• _Exercise goal_: If a line in the entries below includes "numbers", pick it out and copy it.

======== Provided information

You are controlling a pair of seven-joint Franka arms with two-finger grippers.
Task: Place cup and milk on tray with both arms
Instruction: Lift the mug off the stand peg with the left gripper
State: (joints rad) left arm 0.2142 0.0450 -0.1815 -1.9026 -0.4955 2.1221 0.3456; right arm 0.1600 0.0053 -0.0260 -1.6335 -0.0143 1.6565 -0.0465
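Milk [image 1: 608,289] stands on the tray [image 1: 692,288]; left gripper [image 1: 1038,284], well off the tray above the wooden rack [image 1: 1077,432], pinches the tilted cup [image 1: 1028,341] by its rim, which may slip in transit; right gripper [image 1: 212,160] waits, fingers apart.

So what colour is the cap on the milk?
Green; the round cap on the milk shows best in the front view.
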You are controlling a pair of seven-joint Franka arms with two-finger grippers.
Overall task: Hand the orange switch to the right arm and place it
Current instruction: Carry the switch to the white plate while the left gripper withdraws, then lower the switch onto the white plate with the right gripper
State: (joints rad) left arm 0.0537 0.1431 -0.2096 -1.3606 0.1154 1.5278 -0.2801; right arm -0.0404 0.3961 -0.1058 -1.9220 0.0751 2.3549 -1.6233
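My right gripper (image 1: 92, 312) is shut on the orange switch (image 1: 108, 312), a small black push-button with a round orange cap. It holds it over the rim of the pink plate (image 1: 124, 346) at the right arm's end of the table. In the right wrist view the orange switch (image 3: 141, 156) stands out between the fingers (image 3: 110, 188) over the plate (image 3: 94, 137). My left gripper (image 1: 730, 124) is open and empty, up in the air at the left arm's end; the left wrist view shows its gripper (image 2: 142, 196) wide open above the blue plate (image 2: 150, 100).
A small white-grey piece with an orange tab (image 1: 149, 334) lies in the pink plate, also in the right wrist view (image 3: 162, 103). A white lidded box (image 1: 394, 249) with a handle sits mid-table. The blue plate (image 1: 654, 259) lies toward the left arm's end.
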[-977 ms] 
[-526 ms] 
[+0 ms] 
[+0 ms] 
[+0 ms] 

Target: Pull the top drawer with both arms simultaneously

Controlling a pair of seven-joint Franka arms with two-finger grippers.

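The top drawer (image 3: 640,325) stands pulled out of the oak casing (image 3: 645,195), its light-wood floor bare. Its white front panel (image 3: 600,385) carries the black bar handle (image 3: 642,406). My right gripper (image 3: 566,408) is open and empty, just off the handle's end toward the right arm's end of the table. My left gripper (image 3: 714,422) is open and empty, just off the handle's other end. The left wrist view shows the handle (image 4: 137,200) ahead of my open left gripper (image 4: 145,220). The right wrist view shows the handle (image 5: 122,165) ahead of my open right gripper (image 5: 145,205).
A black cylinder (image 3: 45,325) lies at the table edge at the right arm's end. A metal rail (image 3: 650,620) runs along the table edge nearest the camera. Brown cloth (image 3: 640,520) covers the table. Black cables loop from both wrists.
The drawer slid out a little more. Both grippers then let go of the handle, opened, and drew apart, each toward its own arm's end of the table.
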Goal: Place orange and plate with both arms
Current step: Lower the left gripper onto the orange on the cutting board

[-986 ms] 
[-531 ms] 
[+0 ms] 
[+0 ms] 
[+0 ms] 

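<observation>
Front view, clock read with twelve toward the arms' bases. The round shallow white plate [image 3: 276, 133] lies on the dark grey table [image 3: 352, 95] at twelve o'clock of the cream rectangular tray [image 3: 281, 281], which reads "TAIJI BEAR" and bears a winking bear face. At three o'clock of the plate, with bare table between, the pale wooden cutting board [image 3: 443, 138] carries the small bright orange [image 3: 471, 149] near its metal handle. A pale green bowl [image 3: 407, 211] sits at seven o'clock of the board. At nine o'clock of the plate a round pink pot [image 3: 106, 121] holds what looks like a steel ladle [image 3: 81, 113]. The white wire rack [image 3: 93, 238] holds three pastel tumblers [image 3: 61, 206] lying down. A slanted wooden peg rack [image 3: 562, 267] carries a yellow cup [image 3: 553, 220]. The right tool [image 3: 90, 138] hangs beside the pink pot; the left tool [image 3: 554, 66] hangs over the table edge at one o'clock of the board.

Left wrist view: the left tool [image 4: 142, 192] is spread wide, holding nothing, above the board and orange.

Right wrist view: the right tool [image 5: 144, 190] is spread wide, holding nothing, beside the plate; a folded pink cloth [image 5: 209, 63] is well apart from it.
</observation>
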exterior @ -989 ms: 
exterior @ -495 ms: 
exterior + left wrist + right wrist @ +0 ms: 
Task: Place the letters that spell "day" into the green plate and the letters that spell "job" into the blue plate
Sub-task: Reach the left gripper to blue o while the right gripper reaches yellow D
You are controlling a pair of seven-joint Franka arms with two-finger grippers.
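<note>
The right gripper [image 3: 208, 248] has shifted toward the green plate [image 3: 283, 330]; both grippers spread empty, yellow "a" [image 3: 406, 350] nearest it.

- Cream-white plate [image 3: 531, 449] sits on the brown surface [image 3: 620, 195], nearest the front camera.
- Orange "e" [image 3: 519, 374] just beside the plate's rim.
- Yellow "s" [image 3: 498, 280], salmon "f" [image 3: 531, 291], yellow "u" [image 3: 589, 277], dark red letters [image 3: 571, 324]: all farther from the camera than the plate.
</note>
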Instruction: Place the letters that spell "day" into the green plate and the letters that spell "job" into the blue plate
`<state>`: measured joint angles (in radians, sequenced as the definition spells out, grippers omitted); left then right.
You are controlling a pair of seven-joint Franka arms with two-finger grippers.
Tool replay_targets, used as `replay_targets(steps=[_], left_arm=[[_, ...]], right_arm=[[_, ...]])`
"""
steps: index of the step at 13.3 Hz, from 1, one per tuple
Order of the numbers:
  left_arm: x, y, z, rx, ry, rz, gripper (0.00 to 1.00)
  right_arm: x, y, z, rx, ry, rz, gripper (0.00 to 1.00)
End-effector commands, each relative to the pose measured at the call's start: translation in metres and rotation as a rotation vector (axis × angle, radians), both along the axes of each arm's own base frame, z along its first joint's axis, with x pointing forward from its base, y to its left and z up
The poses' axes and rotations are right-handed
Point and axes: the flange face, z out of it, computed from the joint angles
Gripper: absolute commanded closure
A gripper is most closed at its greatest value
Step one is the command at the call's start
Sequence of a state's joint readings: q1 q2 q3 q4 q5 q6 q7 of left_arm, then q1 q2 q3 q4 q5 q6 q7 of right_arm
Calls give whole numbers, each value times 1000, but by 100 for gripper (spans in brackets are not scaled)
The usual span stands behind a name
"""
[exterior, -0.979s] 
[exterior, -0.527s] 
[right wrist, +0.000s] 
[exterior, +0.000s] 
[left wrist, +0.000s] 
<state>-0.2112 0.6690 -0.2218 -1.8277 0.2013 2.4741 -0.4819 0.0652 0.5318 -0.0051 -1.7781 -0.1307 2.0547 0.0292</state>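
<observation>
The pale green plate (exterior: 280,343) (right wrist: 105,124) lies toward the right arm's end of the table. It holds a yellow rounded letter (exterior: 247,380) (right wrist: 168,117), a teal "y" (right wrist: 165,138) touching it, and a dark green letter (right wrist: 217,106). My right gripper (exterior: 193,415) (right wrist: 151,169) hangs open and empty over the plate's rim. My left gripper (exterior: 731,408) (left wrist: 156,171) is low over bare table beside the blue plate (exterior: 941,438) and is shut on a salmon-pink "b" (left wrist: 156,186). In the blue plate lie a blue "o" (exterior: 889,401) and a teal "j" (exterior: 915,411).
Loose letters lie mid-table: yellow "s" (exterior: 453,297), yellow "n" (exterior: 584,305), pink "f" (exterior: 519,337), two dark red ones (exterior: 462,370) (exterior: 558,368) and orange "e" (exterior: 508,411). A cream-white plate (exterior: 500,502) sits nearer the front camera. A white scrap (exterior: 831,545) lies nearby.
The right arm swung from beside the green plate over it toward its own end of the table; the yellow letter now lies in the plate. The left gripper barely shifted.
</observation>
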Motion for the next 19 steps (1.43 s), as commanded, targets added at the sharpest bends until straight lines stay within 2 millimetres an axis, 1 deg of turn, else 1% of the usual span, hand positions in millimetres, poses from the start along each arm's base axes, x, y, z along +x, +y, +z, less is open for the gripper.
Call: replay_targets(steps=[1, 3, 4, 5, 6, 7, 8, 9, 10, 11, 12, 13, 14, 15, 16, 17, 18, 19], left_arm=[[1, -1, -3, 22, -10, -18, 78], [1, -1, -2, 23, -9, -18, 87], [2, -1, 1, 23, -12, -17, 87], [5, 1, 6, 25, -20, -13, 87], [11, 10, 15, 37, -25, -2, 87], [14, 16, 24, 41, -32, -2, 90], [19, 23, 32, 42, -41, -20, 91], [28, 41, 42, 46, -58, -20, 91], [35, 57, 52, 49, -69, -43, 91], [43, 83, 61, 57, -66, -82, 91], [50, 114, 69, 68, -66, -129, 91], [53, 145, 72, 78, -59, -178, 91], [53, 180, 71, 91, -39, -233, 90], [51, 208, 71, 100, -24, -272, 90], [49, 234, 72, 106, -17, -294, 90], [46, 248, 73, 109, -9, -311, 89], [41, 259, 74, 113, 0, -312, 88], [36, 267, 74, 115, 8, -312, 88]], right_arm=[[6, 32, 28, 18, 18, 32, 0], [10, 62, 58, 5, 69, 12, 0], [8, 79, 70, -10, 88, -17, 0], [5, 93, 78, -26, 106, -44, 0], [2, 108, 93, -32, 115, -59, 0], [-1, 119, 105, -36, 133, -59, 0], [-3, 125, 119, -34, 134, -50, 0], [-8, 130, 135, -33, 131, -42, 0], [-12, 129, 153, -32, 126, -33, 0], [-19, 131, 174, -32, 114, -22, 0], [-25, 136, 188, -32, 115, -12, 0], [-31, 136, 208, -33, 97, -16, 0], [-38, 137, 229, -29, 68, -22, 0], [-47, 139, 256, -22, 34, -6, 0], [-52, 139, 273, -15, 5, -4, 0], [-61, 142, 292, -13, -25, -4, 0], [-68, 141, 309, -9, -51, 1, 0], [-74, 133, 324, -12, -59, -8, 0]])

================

• _Task output_:
Order of the numbers:
Calls give whole numbers, each value times 1000, but by 100 for gripper (spans in brackets are not scaled)

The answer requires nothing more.